The Arizona Capitol Museum is looking for volunteers to join their team. Volunteers will help out with museum tours, welcoming visitors, providing directions to other government buildings and manning the museum store… at the same time, you’ll learn more about our state’s history and unique culture.
Sound like a gig you’d be down to do? Well, why not learn more about this special museum. Below, Jason Czerwinski, the museum’s volunteer manager talks about the museum’s exhibits, why this place is important to the state and why he really needs your help.
The Arizona Capitol Museum is quite large. I had no idea, in fact. What can visitors expect to take away from the museum?
Yes the Capitol Museum is pretty big: Four floors, 55,000 square feet, with over 20 big rooms that feature the story of our state’s government, and all the different ways our past intersects with life today. Our volunteers enjoy talking to visitors about many different aspects of Arizona: Our culture, the government, Arizona myths and legends, as well as contemporary issues. There are a lot of surprises in our history, and each volunteer has their own favorite niche, so no two visits are the same.
What are some popular exhibits?
The Capitol Museum has some exhibits that are perennial favorites, and new ones premiere on a regular basis. There are special exhibits recreating the Territorial House chamber where the State Constitution was drafted, which lets us show how that document has evolved since 1912. There are recreations of the first Governor and Secretary of State offices. Many people come just to see the USS Arizona Silver Service, which is featured on the first floor, and they don’t know until arriving that we offer three more floors to take in. It’s not usual for a person to spend over an hour touring our displays. And did I mention? We’re free!
That Frank Lloyd Wright exhibit sounds fascinating… Tell me about it and when will it become available to the public?
The Oasis Model, Frank Lloyd Wright’s vision of an Arizona Capitol Complex, opened to the public on June 14. (Museum hours are Monday through Friday from 9 a.m. to 4 p.m., and starting on September 8, Saturdays from 10 a.m. to 2 p.m.)
The model is on loan from the FLW Foundation, and we plan on having it here for at least a year. The story behind the design is one of those ‘cultural cul-de-sacs’ that help the ACM talk about architecture and design, community opinion and the news-media, and of course the larger than life personality of Mr. Wright. It shows how government really does affect our lives and community in ways we don’t notice.
When this exhibit opened, the lauded Arizona journalist Lloyd Clark, who interviewed Wright and covered politics, gave a presentation about the man and his vision of the State Capitol. Clark is a heck of a storyteller, and can talk for hours about his time reporting from the Capitol and the characters he met over the years. We’re hoping to add some of his tales to the exhibit in a video.
Why is this museum important to the state?
The Arizona Capitol Museum is important because we are the last territorial capitol, and the only state capitol Arizona has ever had. Our institution specializes in teaching Arizona government and civics in the very building where those early ideals were cemented. We’re also a one-of-a-kind space for discussing contemporary issues, putting them in context with our state history. The ACM is a free museum, and the only institution capable of hosting the hundreds of school groups, local visitors, and national/international tourists who come each year to learn what makes Arizona unique. Through an overlap of location and history, we are the only place that can do all of that.

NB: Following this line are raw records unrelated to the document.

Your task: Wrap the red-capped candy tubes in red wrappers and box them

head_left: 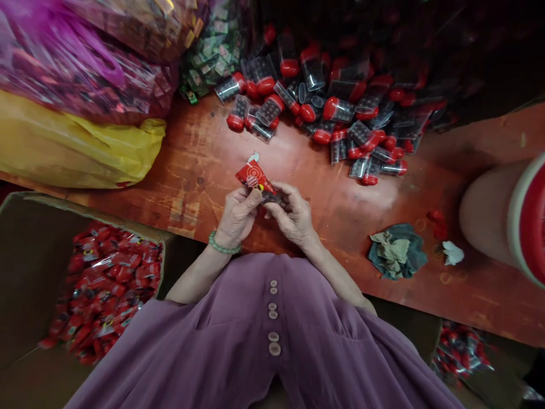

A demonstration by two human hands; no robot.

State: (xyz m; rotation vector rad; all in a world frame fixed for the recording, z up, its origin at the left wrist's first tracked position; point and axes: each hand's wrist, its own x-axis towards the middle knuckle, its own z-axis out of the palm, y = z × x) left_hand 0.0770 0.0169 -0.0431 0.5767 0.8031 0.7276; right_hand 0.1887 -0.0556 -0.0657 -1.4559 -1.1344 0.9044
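Observation:
Between my two hands, just above the front part of the table, is a small red printed packet (256,175) with a dark lower part. My left hand (239,215), with a green bead bracelet (223,244) at its wrist, pinches the packet's left side under the thumb. On the other side my right hand (293,213) has its thumb and fingers closed on the packet's lower right end. What lies under my fingers is hidden. Beyond the packet is a pile of clear tubes with red caps (338,108).
Filled plastic bags, one yellow (85,147), crowd the reddish table (204,153) at left, near small green packets (217,51). A cardboard box (164,267) of red packets stands lower left. Crumpled cloths (395,250) and a pale tub (489,210) are at right.

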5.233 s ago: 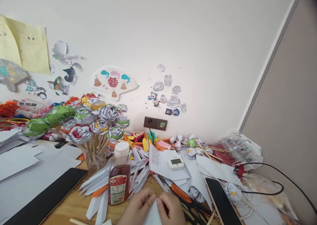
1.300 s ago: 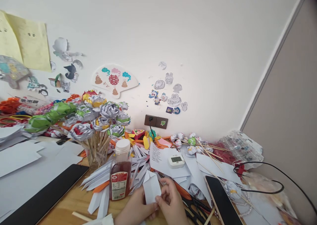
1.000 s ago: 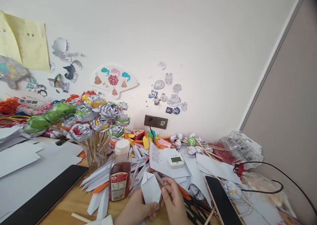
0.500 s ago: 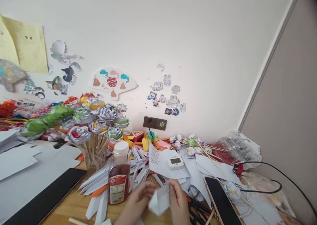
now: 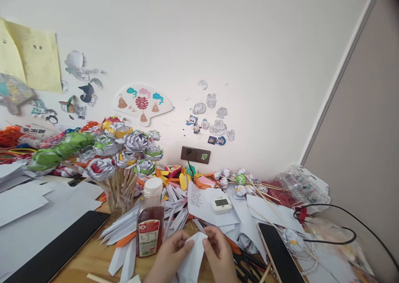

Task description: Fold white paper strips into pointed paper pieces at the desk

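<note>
Between my hands at the bottom centre is a piece of white folded paper [image 5: 190,261], held upright with its top corner pointing up. My left hand [image 5: 172,252] pinches its left side between thumb and fingers. On the other side, my right hand [image 5: 218,252] is closed near the top right corner, thumb and forefinger meeting at the paper's edge. A bottle of reddish-brown liquid [image 5: 149,229] with a white cap stands just left of my left hand. Black-handled scissors [image 5: 247,264] lie partly hidden to the right of my right hand.
A phone [image 5: 279,249] lies at the right; a long black device [image 5: 59,245] lies at the left. Behind are paper flowers [image 5: 135,143] on sticks in a clear holder, many folded paper strips [image 5: 121,227], a white timer [image 5: 221,205] and a black cable [image 5: 330,240].
The folded paper has turned and now stands taller, tip up, rather than tilted low between my hands. My right hand has shifted slightly, its thumb now at the paper's right edge.
</note>
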`<action>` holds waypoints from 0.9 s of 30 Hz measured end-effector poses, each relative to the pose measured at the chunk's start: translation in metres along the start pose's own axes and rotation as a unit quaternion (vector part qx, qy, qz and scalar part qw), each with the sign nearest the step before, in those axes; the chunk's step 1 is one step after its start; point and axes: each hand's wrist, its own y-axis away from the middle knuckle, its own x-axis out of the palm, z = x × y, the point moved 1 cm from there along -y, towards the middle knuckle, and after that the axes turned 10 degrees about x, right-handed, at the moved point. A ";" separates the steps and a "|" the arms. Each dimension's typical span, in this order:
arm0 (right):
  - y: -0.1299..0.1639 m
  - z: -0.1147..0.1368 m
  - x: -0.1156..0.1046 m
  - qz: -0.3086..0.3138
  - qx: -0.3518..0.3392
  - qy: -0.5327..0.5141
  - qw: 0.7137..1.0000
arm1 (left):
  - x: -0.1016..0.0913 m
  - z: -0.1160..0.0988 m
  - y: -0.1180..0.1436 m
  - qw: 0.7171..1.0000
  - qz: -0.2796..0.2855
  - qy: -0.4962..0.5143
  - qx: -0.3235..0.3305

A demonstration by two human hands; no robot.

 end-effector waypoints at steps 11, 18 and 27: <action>0.003 0.008 -0.004 0.028 -0.096 0.108 0.989 | 0.002 -0.004 0.004 0.999 0.027 -0.024 -0.005; 0.003 -0.004 0.000 0.032 -0.065 0.080 0.994 | 0.001 -0.002 0.004 0.998 0.033 -0.052 0.006; 0.002 0.013 -0.003 0.043 -0.166 0.150 0.974 | -0.002 -0.004 0.004 0.999 0.029 0.008 -0.017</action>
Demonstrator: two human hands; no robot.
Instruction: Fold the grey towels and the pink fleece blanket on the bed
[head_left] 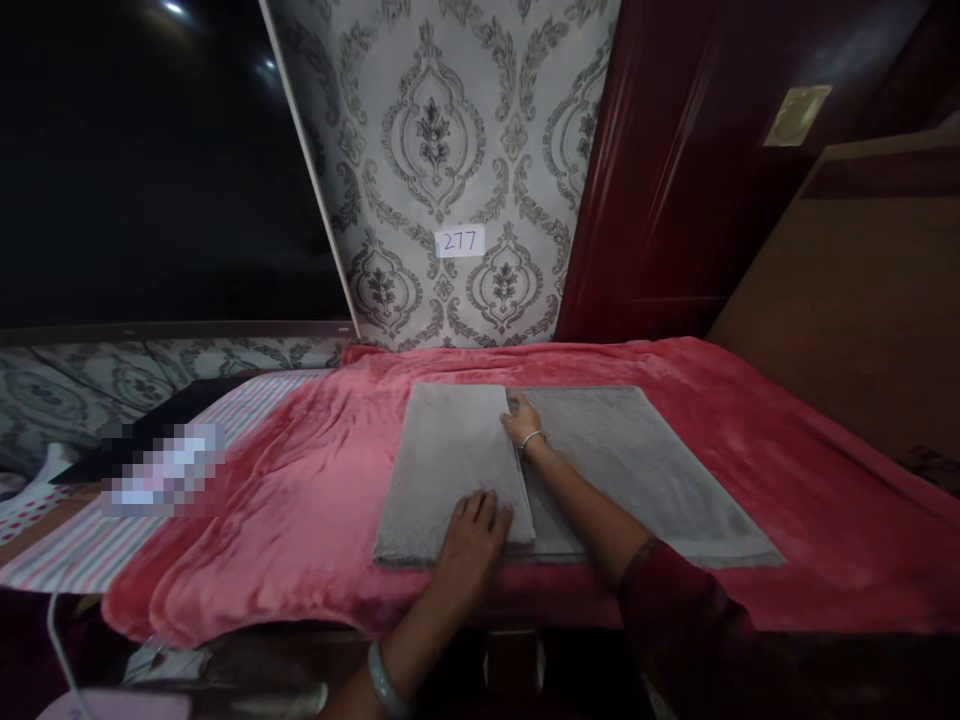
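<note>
A grey plush cloth, like a towel (622, 460), lies flat on a pink blanket. Its left part is doubled over into a smooth folded panel (442, 450) whose straight right edge rests on the lower layer. My left hand (476, 530) lies palm down on the panel near its front right corner, fingers stretched out. Farther back, my right hand (523, 418) touches the panel's right edge close to the far corner, thumb and fingers apart. A pale bangle (386, 682) circles my left wrist and a thin silver one (532, 436) my right.
The pink blanket (315, 500) covers the tabletop and hangs over its front edge. At left are a striped cloth (67, 545) and a large dark screen (150, 170). A cardboard box (862, 290) stands at right, beside a dark red door (660, 180). A white cable (60, 640) hangs at front left.
</note>
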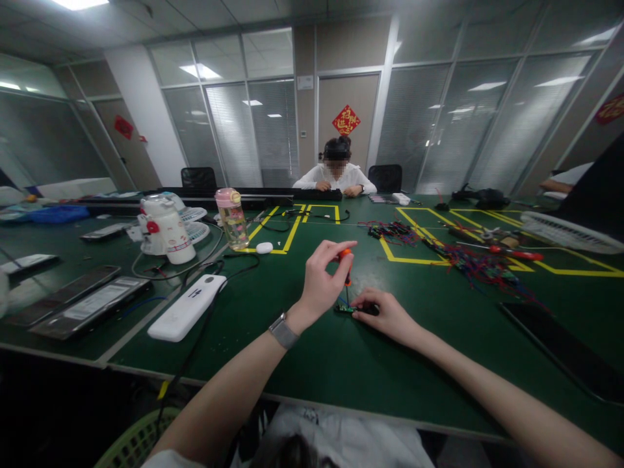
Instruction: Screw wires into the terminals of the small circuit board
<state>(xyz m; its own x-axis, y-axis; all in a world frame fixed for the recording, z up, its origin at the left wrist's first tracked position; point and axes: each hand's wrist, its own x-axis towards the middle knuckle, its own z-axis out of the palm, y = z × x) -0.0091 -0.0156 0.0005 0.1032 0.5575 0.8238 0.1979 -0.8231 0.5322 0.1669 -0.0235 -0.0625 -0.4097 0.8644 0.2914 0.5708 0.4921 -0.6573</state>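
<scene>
An office room turned into an electronics assembly bench.

Glass partition walls (439, 123) with blinds and ceiling panel lights surround a long green surface (302, 351) marked with yellow tape (409, 260), strewn with coloured wires (468, 260), screwdrivers (511, 252) and handsets (92, 302).

Left hand (322, 276) raised, fingers pinched, right hand (385, 315) low, seemingly curled flat
</scene>
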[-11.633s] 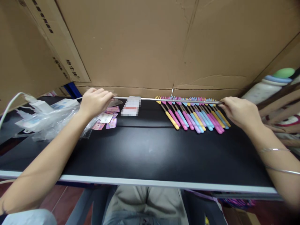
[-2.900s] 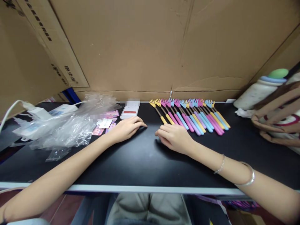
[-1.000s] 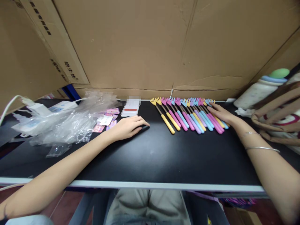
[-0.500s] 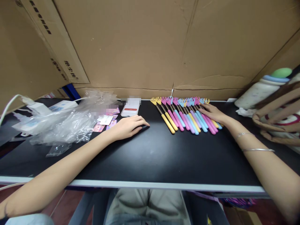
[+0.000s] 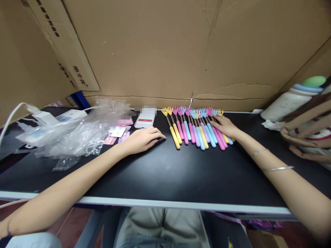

Talk to me about the volunteer program? How can one go about volunteering?
Our volunteers love history and meeting people. Anyone with those qualifications, plus a positive attitude, who can also reach our minimal physical requirements, is welcome to apply to join our team. Volunteers help in several different areas: interpreting exhibits and aiding tours, welcoming visitors to the Capitol and providing direction to various government offices, as well as staffing the Museum Store. All of these are key positions without which we couldn’t operate. Some volunteers with the right technical background also help with exhibits and our collection of artifacts. To start, you don’t have to have any specific education or background, just be interested in learning. Volunteers usually commit to one-day per week and work for about four hours. I do my best to adapt the schedule to meet the needs of our contributors. The training is provided here and it’s free, and even though we prefer to do it during our twice yearly training sessions, we can take new people on throughout the year.